Study Type: Interventional
Study Design: Endpoint Classification: Safety/Efficacy Study
Intervention Model: Single Group Assignment
Masking: Open Label
Primary Purpose: Diagnostic
Official Title: A Phase 1 Evaluation of the Kinetics, Clearance and Cerebral Distribution of One Novel PBR PET Imaging Agent, 18F-PBR-111 Following Intravenous Administration in Healthy Subjects and Alzheimer Disease Patients

Resource links provided by NLM:


Further study details as provided by Institute for Neurodegenerative Disorders:

Primary Outcome Measures:
  • To evaluate the cerebral distribution of [18F]PBR-111 positron emission tomography (PET) for detection/exclusion of microglial activation in patients with Alzheimer Disease compared to healthy volunteers. [ Time Frame: 1 year ] [ Designated as safety issue: No ]

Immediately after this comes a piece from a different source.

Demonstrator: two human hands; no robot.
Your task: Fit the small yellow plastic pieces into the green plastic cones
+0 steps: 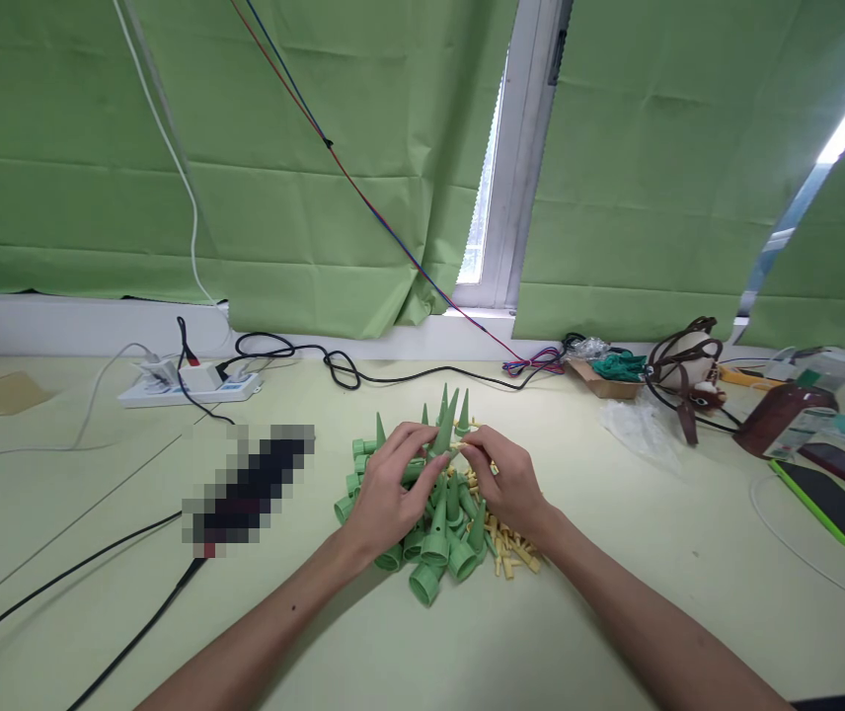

Secondary Outcome Measures:
  • To assess the dynamic uptake and washout of [18F]PBR-111, a potential imaging biomarker for inflammatory changes in brain, using positron emission tomography (PET) in Alzheimer disease subjects compared to healthy volunteers. [ Time Frame: 1 year ] [ Designated as safety issue: No ]
  • To perform blood metabolite characterization of [18F]PBR-111 in AD subjects compared to Healthy volunteers to determine the nature of metabolites in assessment of [18F]PBR-111 as a single positron computed tomography (PET) brain imaging agent. [ Time Frame: 1 year ] [ Designated as safety issue: No ]

Enrollment: 11
Study Start Date: March 2010
Study Completion Date: June 2013
Primary Completion Date: June 2013 (Final data collection date for primary outcome measure)
Arms Assigned Interventions
Experimental: Assess [18F] PBR111 and PET imaging
Evaluation of PET imaging with [18F]PBR111 in HV and AD subjects (Proof of Mechanism)
Drug: [18F] PBR111
Subjects will be injected with 5mCi (not to exceed a maximum of 5.5 mCi) of [18F]PBR111, followed by PET imaging.

Detailed Description:

This is a phase 1, open-label, single-center, non-randomized single dose study to assess the kinetics, clearance and cerebral distribution of PBR-111 positron emission tomography (PET) imaging in detecting microglial activation in the brain in patients with probable Alzheimer disease (AD) compared to healthy volunteers (HVs). All aspects related to image acquisition, processing and visual as well as quantitative evaluation will be developed, optimized and validated (where required).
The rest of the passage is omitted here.